Exclude all pictures from your copy of the data below, which should otherwise match exactly.

^^^^^^^^

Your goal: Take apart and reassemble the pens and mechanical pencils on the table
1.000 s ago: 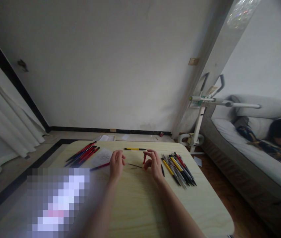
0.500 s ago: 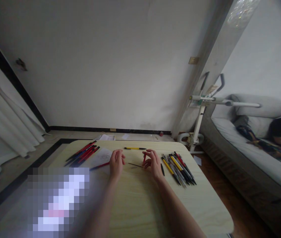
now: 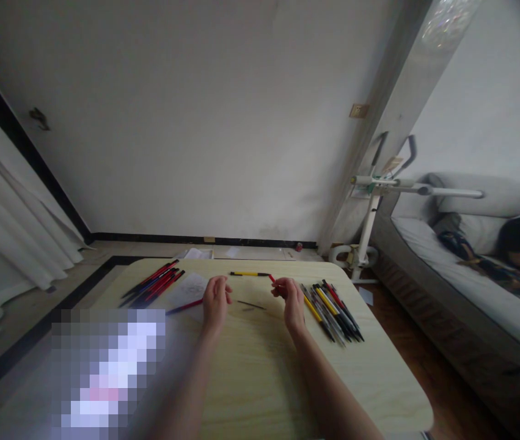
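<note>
My left hand [image 3: 216, 299] is half curled above the table, thumb and fingers closed; whatever may be in them is hidden. A red and blue pen [image 3: 185, 307] slants from its left side over the paper; I cannot tell whether it touches the hand. My right hand [image 3: 291, 299] pinches a short red pen part [image 3: 272, 278], whose tip sticks up past the fingers. Between my hands a thin dark pen refill [image 3: 251, 305] lies on the table. Farther back is a yellow and black pen [image 3: 245, 274].
Several red and blue pens [image 3: 154, 284] lie at the table's left, beside a paper with a drawing [image 3: 187, 290]. A pile of yellow, clear, black and red pens [image 3: 330, 311] is right of my right hand. Beyond the table [image 3: 379, 379] stand exercise equipment [image 3: 369, 226] and a sofa with a person.
My right hand has moved slightly right and away from the refill, its fingers drawn closer together. The red part, upright before, now tilts. My left hand stays in place.
</note>
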Tool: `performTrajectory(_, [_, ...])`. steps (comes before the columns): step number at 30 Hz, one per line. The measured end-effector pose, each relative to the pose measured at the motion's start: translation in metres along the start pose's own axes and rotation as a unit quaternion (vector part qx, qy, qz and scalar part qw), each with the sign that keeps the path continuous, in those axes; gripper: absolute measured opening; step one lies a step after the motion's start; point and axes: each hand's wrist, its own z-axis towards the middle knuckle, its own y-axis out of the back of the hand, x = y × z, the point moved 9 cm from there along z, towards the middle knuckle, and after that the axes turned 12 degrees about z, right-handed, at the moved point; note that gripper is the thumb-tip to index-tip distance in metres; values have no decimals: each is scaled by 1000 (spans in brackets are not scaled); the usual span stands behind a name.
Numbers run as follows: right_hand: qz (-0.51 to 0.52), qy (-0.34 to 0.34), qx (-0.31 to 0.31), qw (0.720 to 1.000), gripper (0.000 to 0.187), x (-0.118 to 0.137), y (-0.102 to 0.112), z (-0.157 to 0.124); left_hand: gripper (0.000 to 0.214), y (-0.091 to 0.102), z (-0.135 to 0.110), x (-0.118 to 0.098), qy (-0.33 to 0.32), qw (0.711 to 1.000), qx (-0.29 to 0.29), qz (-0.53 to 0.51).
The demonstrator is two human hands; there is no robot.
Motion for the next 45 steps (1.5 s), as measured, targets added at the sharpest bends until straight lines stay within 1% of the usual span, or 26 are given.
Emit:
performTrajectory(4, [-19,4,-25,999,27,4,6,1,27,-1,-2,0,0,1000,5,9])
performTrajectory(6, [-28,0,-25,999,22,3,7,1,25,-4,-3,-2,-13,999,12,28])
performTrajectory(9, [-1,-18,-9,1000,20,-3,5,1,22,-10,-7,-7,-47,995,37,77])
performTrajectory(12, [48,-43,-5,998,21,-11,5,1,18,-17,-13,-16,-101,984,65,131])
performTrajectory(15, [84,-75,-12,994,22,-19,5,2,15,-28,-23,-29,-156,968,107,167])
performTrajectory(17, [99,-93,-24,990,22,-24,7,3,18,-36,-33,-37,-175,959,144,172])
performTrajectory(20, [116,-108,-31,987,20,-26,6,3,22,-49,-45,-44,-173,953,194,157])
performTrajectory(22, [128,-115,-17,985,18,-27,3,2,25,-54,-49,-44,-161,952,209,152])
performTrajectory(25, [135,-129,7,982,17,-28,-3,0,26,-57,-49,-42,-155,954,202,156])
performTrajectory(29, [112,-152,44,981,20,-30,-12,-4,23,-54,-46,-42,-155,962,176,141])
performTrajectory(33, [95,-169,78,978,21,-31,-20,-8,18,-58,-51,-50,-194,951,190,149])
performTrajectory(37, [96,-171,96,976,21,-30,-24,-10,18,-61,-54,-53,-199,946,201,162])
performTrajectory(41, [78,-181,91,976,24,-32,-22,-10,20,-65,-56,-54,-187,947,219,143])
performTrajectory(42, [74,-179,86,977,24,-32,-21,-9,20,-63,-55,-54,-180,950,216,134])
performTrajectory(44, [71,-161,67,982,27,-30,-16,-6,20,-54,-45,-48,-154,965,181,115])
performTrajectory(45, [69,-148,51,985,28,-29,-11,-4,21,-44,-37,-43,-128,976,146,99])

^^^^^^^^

• EXPECTED ANSWER:
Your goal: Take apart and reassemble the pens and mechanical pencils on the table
1.000 s ago: 
0.500 s ago: 
now: 
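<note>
My left hand [image 3: 216, 299] is half curled above the table, thumb and fingers closed; whatever may be in them is hidden. A red and blue pen [image 3: 185, 307] slants from its left side over the paper; I cannot tell whether it touches the hand. My right hand [image 3: 291, 299] pinches a short red pen part [image 3: 272, 278], whose tip sticks up past the fingers. Between my hands a thin dark pen refill [image 3: 251, 305] lies on the table. Farther back is a yellow and black pen [image 3: 245, 274].
Several red and blue pens [image 3: 154, 284] lie at the table's left, beside a paper with a drawing [image 3: 187, 290]. A pile of yellow, clear, black and red pens [image 3: 330, 311] is right of my right hand. Beyond the table [image 3: 379, 379] stand exercise equipment [image 3: 369, 226] and a sofa with a person.
My right hand has moved slightly right and away from the refill, its fingers drawn closer together. The red part, upright before, now tilts. My left hand stays in place.
</note>
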Tool: `performTrajectory(_, [_, ...])`. steps (comes before the columns): step number at 30 Hz, one per line. The measured end-effector pose, each relative to the pose measured at the motion's start: translation in metres along the start pose's own axes and rotation as a unit quaternion (vector part qx, qy, qz and scalar part qw), each with the sign that keeps the path continuous, in those axes; gripper: absolute measured opening; step one lies a step after the motion's start; point and axes: each hand's wrist, its own z-axis towards the middle knuckle, its own y-axis out of the back of the hand, x = y × z, the point moved 9 cm from there along z, towards the middle knuckle, and after that the axes turned 12 degrees about z, right-handed, at the moved point; note that gripper is the thumb-tip to index-tip distance in metres; values have no decimals: each is scaled by 1000 (spans in brackets are not scaled); the usual span stands behind a name.
Numbers run as follows: right_hand: qz (-0.51 to 0.52), qy (-0.34 to 0.34), qx (-0.31 to 0.31), qw (0.720 to 1.000), gripper (0.000 to 0.187), x (-0.118 to 0.137), y (-0.102 to 0.112), z (-0.157 to 0.124); left_hand: gripper (0.000 to 0.214), y (-0.091 to 0.102), z (-0.135 to 0.110), x (-0.118 to 0.098), qy (-0.33 to 0.32), qw (0.711 to 1.000), qx (-0.29 to 0.29), qz (-0.53 to 0.51).
The demonstrator is two human hands; there is no robot.
Motion for the next 45 steps (1.5 s), as measured, targets added at the sharpest bends until straight lines stay within 1% of the usual span, or 26 are given.
Emit:
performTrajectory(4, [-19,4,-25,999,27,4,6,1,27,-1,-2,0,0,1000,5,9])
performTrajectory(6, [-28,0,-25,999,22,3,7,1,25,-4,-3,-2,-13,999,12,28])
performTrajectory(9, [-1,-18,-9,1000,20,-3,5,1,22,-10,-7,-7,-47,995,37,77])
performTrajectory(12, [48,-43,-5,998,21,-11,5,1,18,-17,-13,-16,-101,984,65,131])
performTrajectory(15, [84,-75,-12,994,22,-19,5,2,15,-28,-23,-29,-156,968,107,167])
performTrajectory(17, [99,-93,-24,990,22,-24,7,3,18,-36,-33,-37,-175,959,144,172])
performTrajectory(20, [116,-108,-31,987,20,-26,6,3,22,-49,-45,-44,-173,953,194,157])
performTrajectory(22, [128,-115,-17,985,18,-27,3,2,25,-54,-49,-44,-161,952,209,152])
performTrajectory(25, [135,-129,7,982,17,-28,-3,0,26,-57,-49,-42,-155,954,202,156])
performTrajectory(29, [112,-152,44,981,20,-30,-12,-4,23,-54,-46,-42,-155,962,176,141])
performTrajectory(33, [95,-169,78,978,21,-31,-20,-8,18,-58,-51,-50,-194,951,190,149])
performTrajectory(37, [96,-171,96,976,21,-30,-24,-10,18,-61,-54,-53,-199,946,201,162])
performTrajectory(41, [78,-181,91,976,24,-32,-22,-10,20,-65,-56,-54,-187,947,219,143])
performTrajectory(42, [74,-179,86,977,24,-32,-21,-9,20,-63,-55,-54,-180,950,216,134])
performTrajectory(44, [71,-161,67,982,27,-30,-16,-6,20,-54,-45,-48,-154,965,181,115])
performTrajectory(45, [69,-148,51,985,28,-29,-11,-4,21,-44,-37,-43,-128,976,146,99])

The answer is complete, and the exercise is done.